Saying NO to a Farm Free Future does more than just take down Monbiot and the broader ecomodernist philosophy. It presents, in a condensed form, much of what Smaje covers in A Small Farm Future.
Farming takes up a lot of space on Earth, and this is space that displaces other creatures. We have a biodiversity crisis, and we have agricultural soils that are losing carbon and leaching over-applied nutrients and toxins. Smaje is not a defender of this system, and so there are wide areas of agreement between him and Monbiot on the problems with agriculture. But whereas Monbiot says no farms, Smaje says small farms using agroecological techniques. Whereas Monbiot says spare land for nature, Smaje says share land with nature while we farm, and become more productive while getting more people onto small farms.
I find Smaje’s argument refreshing here. There has been a false “sparing vs sharing” dichotomy, especially in the UK, with the notion that we have a choice between less-productive farms that are nature-friendly, and more-productive farms that are nature-harming. But this argument has been applied almost exclusively to industrial farms, which are large, highly mechanized, and ecologically simplified relative to traditional and some modern systems that are more intensively managed by people. This intensity of management at a small scale often leads to yield productivity on a per area basis (area efficiency being the fetish of ecomodernists) that exceeds most industrialized systems. Of course area is just one of many input factors in farming, others being applied external nutrients, exosomatic energy, equipment, money, and human labor. If you see the future as being much like the recent past, where human labor is the most expensive factor of production, then you can only imagine farming with less human labor. However, as Smaje argues, more human labor is probably our future by necessity, and this changes what is possible, or even likely to evolve, with farming and food systems.

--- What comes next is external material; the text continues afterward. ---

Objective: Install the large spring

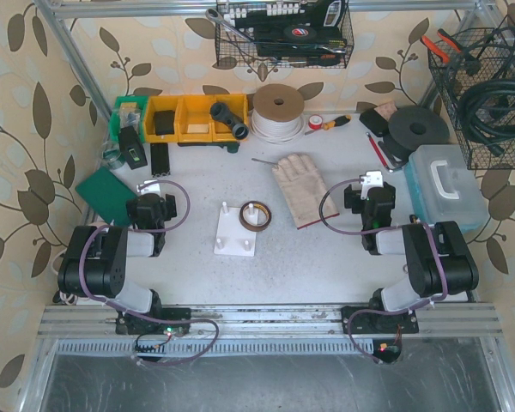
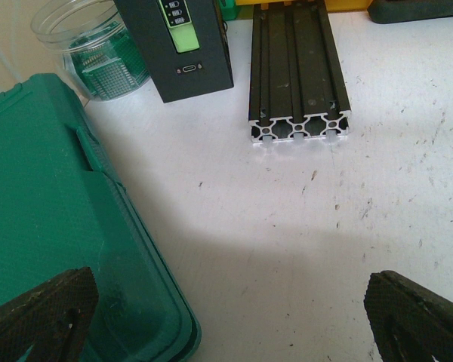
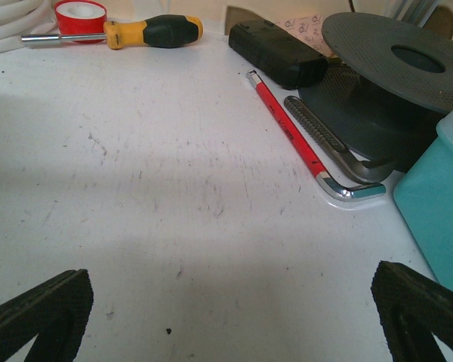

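Both agape — left tool [image 2: 226,320], right tool [image 3: 230,317] — partly cropped.

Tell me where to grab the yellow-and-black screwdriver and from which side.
Take the screwdriver by its thick handle, probably from above, closing across its width. It lies flat on the table, and its thin shaft runs close by the red tape roll, so the handle is the freer, fatter part.

Bright, even light falls on my worktop [image 1: 326,270]; soft grey shadows pool nearest both my wrist cameras; focus is crisp throughout.
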Robot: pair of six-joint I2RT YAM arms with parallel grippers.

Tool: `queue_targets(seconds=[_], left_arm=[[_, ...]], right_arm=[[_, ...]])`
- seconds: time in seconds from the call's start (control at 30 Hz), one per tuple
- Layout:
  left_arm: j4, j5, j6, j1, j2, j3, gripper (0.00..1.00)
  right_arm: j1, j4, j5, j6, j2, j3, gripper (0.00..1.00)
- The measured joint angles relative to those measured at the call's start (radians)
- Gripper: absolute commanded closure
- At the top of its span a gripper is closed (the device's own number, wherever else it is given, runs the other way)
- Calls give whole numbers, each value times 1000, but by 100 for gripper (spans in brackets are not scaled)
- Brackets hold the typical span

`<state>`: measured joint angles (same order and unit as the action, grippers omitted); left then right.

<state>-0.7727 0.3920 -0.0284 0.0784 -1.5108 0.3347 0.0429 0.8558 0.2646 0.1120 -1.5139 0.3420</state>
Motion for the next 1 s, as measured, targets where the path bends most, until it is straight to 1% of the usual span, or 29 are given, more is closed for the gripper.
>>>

In Smaje’s view, sparing and sharing are not necessarily in conflict when people reconnect with the natural world, a notion Monbiot seems to scoff at. There appears to be an unbridgeable divide between worldviews: the ecomodernists who see humans as separate from nature, and the ecologically minded who see themselves as part of nature. Terms are being trialed such as “neo-agrarian” and “neo-peasanthood” that may be jarring to some who imagine humanity riding on some kind of techno-progress train. But for others, these terms acknowledge the liminal period we inhabit, as modernity and industrialization peak and wane. How do those raised in a culture of separation from nature, with abundant exosomatic energy from fossil fuels and vast transportation networks, develop the knowledge, skills, and new culture that draws from the past while preparing for a very different future? It would be nice if more of us were asking this question and seeking answers, and although it is a shame George Monbiot isn’t helping us out here, I am sure glad Chris Smaje is.